U mnie sytuacja wygląda jeszcze inaczej i ciekawiej. Pod koniec października nieco mnie rozłożyło tzn. bóle głowy, lekkie osłabienie i w zasadzie to tyle. Skończyło się na teleporadzie gdzie otrzymałem bodajże 5 dni L4. Testu nie miałem, jednak pani doktor zapowiedziała, że jak objawy nie ustąpią do końca wolnego to zleci mi test. Ból głowy przypominał ten zatokowy, jednak był lżejszy. Szybko minął. Wróciłem do pracy, jednak pojawił się suchy kaszel - głównie rano i wieczorem i uczucie jakby coś drażniło moją krtań. Żadnej gorączki czy bóli mięśni w trakcie L4 i po. Kaszel tłumaczyłem sobie nadwrażliwością oskrzeli po infekcji, bo najbardziej pod to mi pasowało. To samo mija po czasami długim czasie. Z biegiem czasu żonę zaczęło coś rozkładać. Zaczęło się od zatok ( co u niej jest typowe w tym okresie ) jednak po paru dniach mi stwierdza, że traci węch i smak. Dostała od lekarza zlecenie na test. Wynik - jak najbardziej pozytywny. No i się zaczęło 17 dni "kwatery" dla mnie i syna. Każdy biegacz chyba wie jakie to uczucie - nie wspomnę o idiotycznej aplikacji

Po ok tygodniu gdy kaszel dalej mnie męczył stwierdziłem, że zasięgnę teleporady. Tutaj nieco podszedłem do tego taktycznie - wynik pozytywny skrócił by mi siedzenie w domu, oraz to, że już drugi raz nie szedł bym na kwarantanne - a pracuję w dość dużym zakładzie, gdzie były i są dalej przypadki covidu ( czasami ukrywane ) lub nie potwierdzane testem bo ludzie nie chcą iść do lekarza. Otrzymałem zlecenie na test, jako że przebywam z "pozytywną" żoną oraz dostałem antybiotyk by wyleczyć kaszel

Wynik testu wyszedł mi nierozstrzygający

Jak stwierdziła moja lekarka - taki wynik świadczy o schyłku mojego zakażenia wirusem i drugi test najpewniej wyjdzie już negatywny, więc z reguły nie dają zlecenia na kolejny test. Jednak nieco się uparłem na kolejny test. Wynik kolejnego testu - pozytywny

I tu moje zaskoczenie. Myślałem, że to ja zaraziłem żonę, ponieważ żona nie pracuje więc nie ma zbytnio styczności z ludzmi przez dłuższy czas. Kwarantanna zmieniła się na izolację. Aktualnie powoli kończę izolację - zostało parę dni. Czuje się dobrze. Tak się czułem przez cały okres kwarantanny i izolacji.

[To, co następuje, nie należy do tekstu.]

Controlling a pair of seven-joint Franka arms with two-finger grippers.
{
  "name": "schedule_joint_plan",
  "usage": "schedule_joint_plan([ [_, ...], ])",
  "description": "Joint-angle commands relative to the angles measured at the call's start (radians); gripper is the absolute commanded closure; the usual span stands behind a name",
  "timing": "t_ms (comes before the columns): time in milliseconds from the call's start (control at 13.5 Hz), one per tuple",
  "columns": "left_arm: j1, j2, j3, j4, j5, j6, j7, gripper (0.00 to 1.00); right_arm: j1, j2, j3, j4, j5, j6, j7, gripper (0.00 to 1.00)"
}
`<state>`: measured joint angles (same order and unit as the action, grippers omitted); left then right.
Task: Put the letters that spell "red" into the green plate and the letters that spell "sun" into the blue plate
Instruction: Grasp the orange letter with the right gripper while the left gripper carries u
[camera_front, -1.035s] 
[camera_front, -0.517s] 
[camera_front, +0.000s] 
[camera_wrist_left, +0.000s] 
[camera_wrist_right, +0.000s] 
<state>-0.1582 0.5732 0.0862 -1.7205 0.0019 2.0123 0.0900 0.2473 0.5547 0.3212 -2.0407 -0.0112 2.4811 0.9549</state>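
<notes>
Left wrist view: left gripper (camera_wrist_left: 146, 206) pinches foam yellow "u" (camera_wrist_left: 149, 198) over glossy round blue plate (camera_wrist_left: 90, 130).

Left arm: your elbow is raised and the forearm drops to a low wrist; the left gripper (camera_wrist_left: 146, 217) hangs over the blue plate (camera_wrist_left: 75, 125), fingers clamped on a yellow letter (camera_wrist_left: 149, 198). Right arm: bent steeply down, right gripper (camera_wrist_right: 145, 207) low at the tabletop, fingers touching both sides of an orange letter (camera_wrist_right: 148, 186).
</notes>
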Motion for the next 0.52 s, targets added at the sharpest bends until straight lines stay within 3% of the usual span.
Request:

Temperatura w normie, codziennie rowerek stacjonarny, co drugi dzień rozciąganie, oraz codziennie trochę pompek. Kaszel sporadyczny i bardziej mokry - odkrztuszam wydzielinę. Zastanawiają mnie jedynie pompki. Otóż przed całą pandemią zawsze byłem w stanie jednorazowo zrobić ich 50 ( kiedyś pompki robiłem nałogowo stąd taka liczba - coś tam zostało w rękach ), teraz gdy robię jednorazowo to na ogół dociągam do 35. Może 40 jeszcze by jakoś dało radę. I teraz pytanie czy covid spowodował u mnie taki spadek wydolności i siły, czy to jednak naturalna utrata siły w rękach, bo pompki odstawiłem na bok odkąd zacząłem biegać. Jednak tak jak mówię, czasami mnie naszło na test pompek i 50 dawało radę. Zaraz po zakończeniu izolacji pójdę zrobić lekki trening biegowy - 5 km na początek i zobaczymy jak organizm. Dla dodania smaczku dodam, że syn 5 latek też miał test i jemu wyszedł negatywny

Syn już sporo wcześniej wylądował u lekarza z powodu mokrego kaszlu ( jest alergikiem i często taki kaszel ma na tym podłożu ). Antybiotyk nie pomógł, ale pomogły leki antyhistaminowe. Żona - no cóż izolację zakończyła ale prawie wypluwa płuca wieczorem i w nocy, bo ciężko jej odkrztusić gęstą wydzielinę. Cały ten covid to jedna wielka zagadka. Według mnie każdy bądź większość przez to przejdzie - z testem lub bez - bez znaczenia.